▶ _Problem to work on_: Retype all of the data shown below, keeping every character the same.
══════════
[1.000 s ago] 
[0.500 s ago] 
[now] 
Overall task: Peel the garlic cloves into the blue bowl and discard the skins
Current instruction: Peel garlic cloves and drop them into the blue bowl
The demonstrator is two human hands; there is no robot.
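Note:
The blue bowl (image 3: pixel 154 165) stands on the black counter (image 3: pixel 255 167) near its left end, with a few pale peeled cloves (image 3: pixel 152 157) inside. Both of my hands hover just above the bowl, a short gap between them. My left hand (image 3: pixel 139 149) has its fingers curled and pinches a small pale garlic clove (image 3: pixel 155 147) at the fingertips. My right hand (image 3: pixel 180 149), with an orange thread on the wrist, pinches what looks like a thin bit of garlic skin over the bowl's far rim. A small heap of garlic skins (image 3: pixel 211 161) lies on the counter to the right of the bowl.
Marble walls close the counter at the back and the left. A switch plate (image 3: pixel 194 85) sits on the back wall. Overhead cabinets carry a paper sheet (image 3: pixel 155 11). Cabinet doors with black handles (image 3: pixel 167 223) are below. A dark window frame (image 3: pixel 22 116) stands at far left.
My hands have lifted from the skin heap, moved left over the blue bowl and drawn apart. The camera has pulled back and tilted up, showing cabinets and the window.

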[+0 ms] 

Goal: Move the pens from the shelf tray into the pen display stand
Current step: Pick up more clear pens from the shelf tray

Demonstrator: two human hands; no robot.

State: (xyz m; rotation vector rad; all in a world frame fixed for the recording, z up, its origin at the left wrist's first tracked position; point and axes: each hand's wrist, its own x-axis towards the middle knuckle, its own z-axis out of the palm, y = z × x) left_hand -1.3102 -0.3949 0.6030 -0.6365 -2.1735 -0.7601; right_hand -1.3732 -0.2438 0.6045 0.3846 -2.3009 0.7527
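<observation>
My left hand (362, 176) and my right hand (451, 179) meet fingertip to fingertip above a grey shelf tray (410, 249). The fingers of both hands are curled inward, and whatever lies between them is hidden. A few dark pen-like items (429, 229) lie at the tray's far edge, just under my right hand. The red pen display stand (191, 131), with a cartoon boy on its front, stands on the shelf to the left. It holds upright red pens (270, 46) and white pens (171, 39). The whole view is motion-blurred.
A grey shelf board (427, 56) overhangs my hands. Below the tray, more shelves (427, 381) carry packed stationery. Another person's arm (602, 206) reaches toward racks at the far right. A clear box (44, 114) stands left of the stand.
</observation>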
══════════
▶ _Task response_:
[1.000 s ago] 
[0.500 s ago] 
[now] 
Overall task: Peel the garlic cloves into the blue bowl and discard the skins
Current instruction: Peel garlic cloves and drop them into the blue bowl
The demonstrator is two human hands; there is no robot.
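Note:
The blue bowl (image 3: pixel 154 165) stands on the black counter (image 3: pixel 255 167) near its left end, with a few pale peeled cloves (image 3: pixel 152 157) inside. Both of my hands hover just above the bowl, a short gap between them. My left hand (image 3: pixel 139 149) has its fingers curled and pinches a small pale garlic clove (image 3: pixel 155 147) at the fingertips. My right hand (image 3: pixel 180 149), with an orange thread on the wrist, pinches what looks like a thin bit of garlic skin over the bowl's far rim. A small heap of garlic skins (image 3: pixel 211 161) lies on the counter to the right of the bowl.
Marble walls close the counter at the back and the left. A switch plate (image 3: pixel 194 85) sits on the back wall. Overhead cabinets carry a paper sheet (image 3: pixel 155 11). Cabinet doors with black handles (image 3: pixel 167 223) are below. A dark window frame (image 3: pixel 22 116) stands at far left.
My hands have lifted from the skin heap, moved left over the blue bowl and drawn apart. The camera has pulled back and tilted up, showing cabinets and the window.
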
[+0 ms] 

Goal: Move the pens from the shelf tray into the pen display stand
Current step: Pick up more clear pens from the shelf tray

Demonstrator: two human hands; no robot.

State: (xyz m; rotation vector rad; all in a world frame fixed for the recording, z up, its origin at the left wrist's first tracked position; point and axes: each hand's wrist, its own x-axis towards the middle knuckle, its own z-axis out of the palm, y = z × x) left_hand -1.3102 -0.3949 0.6030 -0.6365 -2.1735 -0.7601; right_hand -1.3732 -0.2438 0.6045 0.3846 -2.3009 0.7527
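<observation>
My left hand (362, 176) and my right hand (451, 179) meet fingertip to fingertip above a grey shelf tray (410, 249). The fingers of both hands are curled inward, and whatever lies between them is hidden. A few dark pen-like items (429, 229) lie at the tray's far edge, just under my right hand. The red pen display stand (191, 131), with a cartoon boy on its front, stands on the shelf to the left. It holds upright red pens (270, 46) and white pens (171, 39). The whole view is motion-blurred.
A grey shelf board (427, 56) overhangs my hands. Below the tray, more shelves (427, 381) carry packed stationery. Another person's arm (602, 206) reaches toward racks at the far right. A clear box (44, 114) stands left of the stand.
</observation>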

Nothing more is required for this exercise.